> [The data]
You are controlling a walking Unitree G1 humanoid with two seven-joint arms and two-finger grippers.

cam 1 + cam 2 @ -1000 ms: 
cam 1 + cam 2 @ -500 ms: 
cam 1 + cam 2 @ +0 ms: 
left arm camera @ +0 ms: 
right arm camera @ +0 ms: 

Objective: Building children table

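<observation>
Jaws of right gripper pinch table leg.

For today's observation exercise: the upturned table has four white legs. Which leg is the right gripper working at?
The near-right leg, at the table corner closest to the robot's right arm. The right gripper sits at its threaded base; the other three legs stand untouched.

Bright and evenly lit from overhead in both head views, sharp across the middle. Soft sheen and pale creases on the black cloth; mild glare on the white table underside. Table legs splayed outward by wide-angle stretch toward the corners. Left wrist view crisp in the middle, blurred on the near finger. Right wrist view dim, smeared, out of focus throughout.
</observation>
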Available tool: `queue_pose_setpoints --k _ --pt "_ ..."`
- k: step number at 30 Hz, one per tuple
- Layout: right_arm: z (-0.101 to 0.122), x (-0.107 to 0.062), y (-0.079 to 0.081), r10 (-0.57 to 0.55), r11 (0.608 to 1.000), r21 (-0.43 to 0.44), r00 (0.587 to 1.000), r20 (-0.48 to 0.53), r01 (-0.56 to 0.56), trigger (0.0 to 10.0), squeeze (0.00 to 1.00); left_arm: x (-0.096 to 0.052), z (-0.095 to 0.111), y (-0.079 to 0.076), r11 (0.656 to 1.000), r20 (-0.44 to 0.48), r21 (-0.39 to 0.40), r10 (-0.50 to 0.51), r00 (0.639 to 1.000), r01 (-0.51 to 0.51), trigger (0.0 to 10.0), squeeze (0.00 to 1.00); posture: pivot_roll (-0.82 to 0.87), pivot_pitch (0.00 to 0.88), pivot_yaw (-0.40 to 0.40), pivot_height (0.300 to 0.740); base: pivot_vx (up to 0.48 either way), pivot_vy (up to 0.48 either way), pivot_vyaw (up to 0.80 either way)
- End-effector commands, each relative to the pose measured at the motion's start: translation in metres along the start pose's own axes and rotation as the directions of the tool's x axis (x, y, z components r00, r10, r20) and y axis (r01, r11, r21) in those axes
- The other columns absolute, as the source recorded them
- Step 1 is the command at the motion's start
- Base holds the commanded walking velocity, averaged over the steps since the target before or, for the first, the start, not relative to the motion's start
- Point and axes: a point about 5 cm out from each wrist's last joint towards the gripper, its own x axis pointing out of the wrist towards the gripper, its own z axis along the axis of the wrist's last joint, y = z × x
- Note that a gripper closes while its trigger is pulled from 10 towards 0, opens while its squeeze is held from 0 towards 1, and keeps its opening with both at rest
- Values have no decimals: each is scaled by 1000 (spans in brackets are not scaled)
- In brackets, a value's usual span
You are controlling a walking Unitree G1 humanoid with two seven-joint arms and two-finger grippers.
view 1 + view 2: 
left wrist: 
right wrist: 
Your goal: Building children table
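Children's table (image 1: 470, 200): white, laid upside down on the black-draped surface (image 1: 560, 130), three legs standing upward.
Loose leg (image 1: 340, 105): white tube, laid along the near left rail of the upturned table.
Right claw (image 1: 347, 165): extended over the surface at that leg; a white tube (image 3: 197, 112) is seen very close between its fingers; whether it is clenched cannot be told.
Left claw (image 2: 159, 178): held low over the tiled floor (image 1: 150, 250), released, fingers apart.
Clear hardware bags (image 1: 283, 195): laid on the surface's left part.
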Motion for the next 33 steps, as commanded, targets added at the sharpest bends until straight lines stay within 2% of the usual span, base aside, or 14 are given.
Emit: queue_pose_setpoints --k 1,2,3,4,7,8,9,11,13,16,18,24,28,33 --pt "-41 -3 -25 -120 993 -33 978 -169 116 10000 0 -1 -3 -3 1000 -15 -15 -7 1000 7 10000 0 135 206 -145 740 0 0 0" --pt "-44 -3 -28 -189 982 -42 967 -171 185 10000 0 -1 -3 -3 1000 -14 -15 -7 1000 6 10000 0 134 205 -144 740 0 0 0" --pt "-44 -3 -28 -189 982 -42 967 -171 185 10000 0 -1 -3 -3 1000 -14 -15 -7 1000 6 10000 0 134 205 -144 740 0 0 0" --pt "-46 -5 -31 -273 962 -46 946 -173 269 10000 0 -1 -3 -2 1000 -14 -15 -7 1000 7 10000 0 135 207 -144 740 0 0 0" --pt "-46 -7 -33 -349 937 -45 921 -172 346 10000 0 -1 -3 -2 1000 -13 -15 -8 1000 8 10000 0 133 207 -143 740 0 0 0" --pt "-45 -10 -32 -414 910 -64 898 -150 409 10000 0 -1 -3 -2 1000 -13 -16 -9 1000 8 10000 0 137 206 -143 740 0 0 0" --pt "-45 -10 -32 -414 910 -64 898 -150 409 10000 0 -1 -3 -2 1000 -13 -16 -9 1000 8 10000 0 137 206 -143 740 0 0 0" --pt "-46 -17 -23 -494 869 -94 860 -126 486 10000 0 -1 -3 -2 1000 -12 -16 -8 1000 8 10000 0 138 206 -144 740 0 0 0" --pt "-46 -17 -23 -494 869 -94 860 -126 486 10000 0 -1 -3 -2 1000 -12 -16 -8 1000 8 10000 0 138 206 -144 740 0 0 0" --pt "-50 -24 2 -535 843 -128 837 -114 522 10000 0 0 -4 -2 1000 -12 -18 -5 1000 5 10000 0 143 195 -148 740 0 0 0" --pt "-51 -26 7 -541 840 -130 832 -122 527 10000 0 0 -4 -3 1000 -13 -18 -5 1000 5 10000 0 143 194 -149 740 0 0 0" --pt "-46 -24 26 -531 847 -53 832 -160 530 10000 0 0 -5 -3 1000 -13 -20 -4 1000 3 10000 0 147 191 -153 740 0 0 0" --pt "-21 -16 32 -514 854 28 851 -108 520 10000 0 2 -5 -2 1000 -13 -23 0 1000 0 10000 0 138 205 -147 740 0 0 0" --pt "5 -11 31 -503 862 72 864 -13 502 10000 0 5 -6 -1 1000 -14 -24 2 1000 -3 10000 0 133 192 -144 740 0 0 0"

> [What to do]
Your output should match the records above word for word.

> [Response area]
You are controlling a walking Unitree G1 humanoid with two seven-joint arms and two-finger grippers.

cam 1 + cam 2 @ -1000 ms: 
cam 1 + cam 2 @ -500 ms: 
cam 1 + cam 2 @ +0 ms: 
left arm camera @ +0 ms: 
right arm camera @ +0 ms: 

Objective: Building children table

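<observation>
Jaws of right gripper pinch table leg.

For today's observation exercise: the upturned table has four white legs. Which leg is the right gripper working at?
The near-right leg, at the table corner closest to the robot's right arm. The right gripper sits at its threaded base; the other three legs stand untouched.

Bright and evenly lit from overhead in both head views, sharp across the middle. Soft sheen and pale creases on the black cloth; mild glare on the white table underside. Table legs splayed outward by wide-angle stretch toward the corners. Left wrist view crisp in the middle, blurred on the near finger. Right wrist view dim, smeared, out of focus throughout.
</observation>
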Available tool: `queue_pose_setpoints --k _ --pt "_ ..."`
- k: step number at 30 Hz, one per tuple
- Layout: right_arm: z (-0.101 to 0.122), x (-0.107 to 0.062), y (-0.079 to 0.081), r10 (-0.57 to 0.55), r11 (0.608 to 1.000), r21 (-0.43 to 0.44), r00 (0.587 to 1.000), r20 (-0.48 to 0.53), r01 (-0.56 to 0.56), trigger (0.0 to 10.0), squeeze (0.00 to 1.00); left_arm: x (-0.096 to 0.052), z (-0.095 to 0.111), y (-0.079 to 0.076), r11 (0.656 to 1.000), r20 (-0.44 to 0.48), r21 (-0.39 to 0.40), r10 (-0.50 to 0.51), r00 (0.639 to 1.000), r01 (-0.51 to 0.51), trigger (0.0 to 10.0), squeeze (0.00 to 1.00); posture: pivot_roll (-0.82 to 0.87), pivot_pitch (0.00 to 0.88), pivot_yaw (-0.40 to 0.40), pivot_height (0.300 to 0.740); base: pivot_vx (up to 0.48 either way), pivot_vy (up to 0.48 either way), pivot_vyaw (up to 0.80 either way)
- End-effector commands, each relative to the pose measured at the motion's start: translation in metres along the start pose's own axes and rotation as the directions of the tool's x axis (x, y, z components r00, r10, r20) and y axis (r01, r11, r21) in those axes
- The other columns absolute, as the source recorded them
- Step 1 is the command at the motion's start
- Base holds the commanded walking velocity, averaged over the steps since the target before or, for the first, the start, not relative to the motion's start
- Point and axes: a point about 5 cm out from each wrist's last joint towards the gripper, its own x axis pointing out of the wrist towards the gripper, its own z axis along the axis of the wrist's last joint, y = z × x
- Note that a gripper closes while its trigger is pulled from 10 towards 0, opens while its squeeze is held from 0 towards 1, and keeps its opening with both at rest
- Values have no decimals: each is scaled by 1000 (spans in brackets are not scaled)
- In brackets, a value's usual span
You are controlling a walking Unitree G1 humanoid with two seven-joint arms and two-finger grippers.
view 1 + view 2: 
left wrist: 
right wrist: 
Your goal: Building children table
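Children's table (image 1: 470, 200): white, laid upside down on the black-draped surface (image 1: 560, 130), three legs standing upward.
Loose leg (image 1: 340, 105): white tube, laid along the near left rail of the upturned table.
Right claw (image 1: 347, 165): extended over the surface at that leg; a white tube (image 3: 197, 112) is seen very close between its fingers; whether it is clenched cannot be told.
Left claw (image 2: 159, 178): held low over the tiled floor (image 1: 150, 250), released, fingers apart.
Clear hardware bags (image 1: 283, 195): laid on the surface's left part.
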Motion for the next 33 steps, as commanded, targets added at the sharpest bends until straight lines stay within 2% of the usual span, base aside, or 14 are given.
Emit: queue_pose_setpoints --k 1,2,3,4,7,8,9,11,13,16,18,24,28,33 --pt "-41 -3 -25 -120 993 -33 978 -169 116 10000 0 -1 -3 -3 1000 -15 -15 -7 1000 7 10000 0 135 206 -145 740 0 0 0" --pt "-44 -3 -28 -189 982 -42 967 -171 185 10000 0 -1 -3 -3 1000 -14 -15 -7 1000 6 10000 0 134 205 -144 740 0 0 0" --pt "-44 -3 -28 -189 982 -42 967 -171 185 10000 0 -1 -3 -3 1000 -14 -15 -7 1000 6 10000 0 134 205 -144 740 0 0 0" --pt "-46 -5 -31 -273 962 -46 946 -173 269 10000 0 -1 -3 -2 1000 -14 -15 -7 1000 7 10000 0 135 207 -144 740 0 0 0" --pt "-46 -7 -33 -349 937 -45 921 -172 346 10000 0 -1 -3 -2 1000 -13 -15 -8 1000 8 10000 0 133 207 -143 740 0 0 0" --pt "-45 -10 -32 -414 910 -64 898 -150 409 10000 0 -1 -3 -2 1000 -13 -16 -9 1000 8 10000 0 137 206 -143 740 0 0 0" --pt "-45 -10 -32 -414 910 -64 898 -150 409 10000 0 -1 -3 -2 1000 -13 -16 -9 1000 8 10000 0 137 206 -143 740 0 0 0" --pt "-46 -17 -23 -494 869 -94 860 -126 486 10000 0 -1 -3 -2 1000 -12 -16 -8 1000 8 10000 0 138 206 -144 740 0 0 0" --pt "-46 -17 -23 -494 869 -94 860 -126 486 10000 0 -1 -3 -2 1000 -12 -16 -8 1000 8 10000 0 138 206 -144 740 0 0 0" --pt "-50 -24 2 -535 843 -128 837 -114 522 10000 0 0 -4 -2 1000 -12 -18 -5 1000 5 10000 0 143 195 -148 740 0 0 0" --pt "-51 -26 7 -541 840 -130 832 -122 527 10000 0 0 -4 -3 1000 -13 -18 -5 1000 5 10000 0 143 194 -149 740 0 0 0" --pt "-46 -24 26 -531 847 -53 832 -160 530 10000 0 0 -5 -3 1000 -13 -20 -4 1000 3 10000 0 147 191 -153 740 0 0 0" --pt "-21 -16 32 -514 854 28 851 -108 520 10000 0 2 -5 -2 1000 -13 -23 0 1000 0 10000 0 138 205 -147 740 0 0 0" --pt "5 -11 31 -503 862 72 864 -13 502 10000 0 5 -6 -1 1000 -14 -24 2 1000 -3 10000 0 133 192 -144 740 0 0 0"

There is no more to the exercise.